_What to produce_: Restate the entries word for word, leaving nothing out.

(Stored records)
══════
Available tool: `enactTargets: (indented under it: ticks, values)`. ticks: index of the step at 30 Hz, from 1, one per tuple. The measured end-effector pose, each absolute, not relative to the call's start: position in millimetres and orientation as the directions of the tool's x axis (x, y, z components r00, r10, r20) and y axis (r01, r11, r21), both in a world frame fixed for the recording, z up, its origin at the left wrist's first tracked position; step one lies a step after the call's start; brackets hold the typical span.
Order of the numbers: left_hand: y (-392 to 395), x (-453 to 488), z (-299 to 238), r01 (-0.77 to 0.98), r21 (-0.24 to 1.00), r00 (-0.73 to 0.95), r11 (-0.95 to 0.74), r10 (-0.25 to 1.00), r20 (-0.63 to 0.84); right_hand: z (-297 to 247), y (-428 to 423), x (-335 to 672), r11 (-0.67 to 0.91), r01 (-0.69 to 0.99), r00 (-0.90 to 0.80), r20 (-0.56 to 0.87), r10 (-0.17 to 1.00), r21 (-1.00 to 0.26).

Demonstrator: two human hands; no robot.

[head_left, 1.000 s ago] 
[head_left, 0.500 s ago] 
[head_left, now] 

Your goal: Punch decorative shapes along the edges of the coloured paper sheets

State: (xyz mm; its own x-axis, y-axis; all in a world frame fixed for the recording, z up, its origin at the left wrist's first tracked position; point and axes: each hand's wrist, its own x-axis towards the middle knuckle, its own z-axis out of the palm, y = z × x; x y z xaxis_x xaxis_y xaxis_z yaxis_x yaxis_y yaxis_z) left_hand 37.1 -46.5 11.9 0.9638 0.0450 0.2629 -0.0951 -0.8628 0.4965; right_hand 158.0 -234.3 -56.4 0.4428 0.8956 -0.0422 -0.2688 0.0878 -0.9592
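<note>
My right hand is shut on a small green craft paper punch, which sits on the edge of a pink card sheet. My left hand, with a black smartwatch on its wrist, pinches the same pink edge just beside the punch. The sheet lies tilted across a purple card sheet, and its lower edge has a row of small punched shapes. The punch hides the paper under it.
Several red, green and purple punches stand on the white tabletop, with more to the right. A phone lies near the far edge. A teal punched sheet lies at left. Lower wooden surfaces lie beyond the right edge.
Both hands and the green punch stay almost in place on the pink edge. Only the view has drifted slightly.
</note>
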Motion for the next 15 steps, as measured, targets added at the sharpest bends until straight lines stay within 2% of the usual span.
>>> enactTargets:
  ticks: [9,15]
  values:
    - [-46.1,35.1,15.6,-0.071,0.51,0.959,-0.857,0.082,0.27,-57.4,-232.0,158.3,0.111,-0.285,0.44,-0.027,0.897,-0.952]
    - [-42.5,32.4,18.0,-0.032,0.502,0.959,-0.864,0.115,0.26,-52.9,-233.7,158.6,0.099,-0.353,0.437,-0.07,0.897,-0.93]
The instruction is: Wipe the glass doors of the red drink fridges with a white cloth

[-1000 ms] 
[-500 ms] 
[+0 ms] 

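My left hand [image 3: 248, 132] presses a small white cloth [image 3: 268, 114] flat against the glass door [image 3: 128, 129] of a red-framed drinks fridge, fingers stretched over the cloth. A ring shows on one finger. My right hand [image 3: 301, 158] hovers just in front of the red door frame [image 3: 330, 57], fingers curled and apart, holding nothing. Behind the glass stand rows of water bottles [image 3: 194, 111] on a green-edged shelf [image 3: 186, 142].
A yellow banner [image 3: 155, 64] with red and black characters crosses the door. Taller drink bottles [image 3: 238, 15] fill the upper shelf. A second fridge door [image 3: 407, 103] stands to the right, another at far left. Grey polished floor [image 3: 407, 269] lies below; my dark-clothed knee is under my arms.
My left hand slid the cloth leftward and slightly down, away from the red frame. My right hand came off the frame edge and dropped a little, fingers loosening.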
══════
_Answer section_:
Available tool: `enactTargets: (indented under it: ticks, values)`. ticks: index of the step at 30 Hz, from 1, one per tuple. The measured end-effector pose, each absolute, not relative to the call's start: position in millimetres and orientation as the directions of the tool's x axis (x, y, z components r00, r10, r20) and y axis (r01, r11, r21), both in a world frame fixed for the recording, z up, its origin at the left wrist's first tracked position; step one lies a step after the call's start; brackets hold the typical span.
Order of the numbers: left_hand: y (-392 to 395), x (-453 to 488), z (-299 to 238), r01 (-0.77 to 0.98), r21 (-0.24 to 1.00), r00 (-0.73 to 0.95), r11 (-0.95 to 0.74), r10 (-0.25 to 1.00), r20 (-0.63 to 0.84); right_hand: z (-297 to 247), y (-428 to 423), x (-335 to 672), r11 (-0.67 to 0.91), r01 (-0.69 to 0.99), r00 (-0.90 to 0.80), r20 (-0.56 to 0.87), r10 (-0.17 to 1.00), r21 (-1.00 to 0.26).

Demonstrator: two human hands; no robot.

[head_left, 1.000 s ago] 
[head_left, 0.500 s ago] 
[head_left, now] 

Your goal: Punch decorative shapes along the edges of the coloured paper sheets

State: (xyz mm; its own x-axis, y-axis; all in a world frame fixed for the recording, z up, its origin at the left wrist's first tracked position; point and axes: each hand's wrist, its own x-axis towards the middle knuckle, its own z-axis out of the palm, y = z × x; x y z xaxis_x xaxis_y xaxis_z yaxis_x yaxis_y yaxis_z) left_hand 37.1 -46.5 11.9 0.9638 0.0450 0.2629 -0.0951 -0.8628 0.4965; right_hand 158.0 -234.3 -56.4 0.4428 0.8956 -0.0422 -0.2688 0.0878 -0.9592
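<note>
My right hand is shut on a small green craft paper punch, which sits on the edge of a pink card sheet. My left hand, with a black smartwatch on its wrist, pinches the same pink edge just beside the punch. The sheet lies tilted across a purple card sheet, and its lower edge has a row of small punched shapes. The punch hides the paper under it.
Several red, green and purple punches stand on the white tabletop, with more to the right. A phone lies near the far edge. A teal punched sheet lies at left. Lower wooden surfaces lie beyond the right edge.
Both hands and the green punch stay almost in place on the pink edge. Only the view has drifted slightly.
</note>
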Motion for the next 15 steps, as measured, targets added at the sharpest bends until straight lines stay within 2% of the usual span.
>>> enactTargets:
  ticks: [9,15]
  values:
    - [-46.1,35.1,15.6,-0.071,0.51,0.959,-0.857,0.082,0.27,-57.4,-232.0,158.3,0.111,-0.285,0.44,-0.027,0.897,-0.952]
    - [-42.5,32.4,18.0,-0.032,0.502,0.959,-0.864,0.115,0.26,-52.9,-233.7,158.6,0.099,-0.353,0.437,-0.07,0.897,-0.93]
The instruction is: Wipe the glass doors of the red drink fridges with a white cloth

[-1000 ms] 
[-500 ms] 
[+0 ms] 

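My left hand [image 3: 248, 132] presses a small white cloth [image 3: 268, 114] flat against the glass door [image 3: 128, 129] of a red-framed drinks fridge, fingers stretched over the cloth. A ring shows on one finger. My right hand [image 3: 301, 158] hovers just in front of the red door frame [image 3: 330, 57], fingers curled and apart, holding nothing. Behind the glass stand rows of water bottles [image 3: 194, 111] on a green-edged shelf [image 3: 186, 142].
A yellow banner [image 3: 155, 64] with red and black characters crosses the door. Taller drink bottles [image 3: 238, 15] fill the upper shelf. A second fridge door [image 3: 407, 103] stands to the right, another at far left. Grey polished floor [image 3: 407, 269] lies below; my dark-clothed knee is under my arms.
My left hand slid the cloth leftward and slightly down, away from the red frame. My right hand came off the frame edge and dropped a little, fingers loosening.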

The answer has nothing more to it.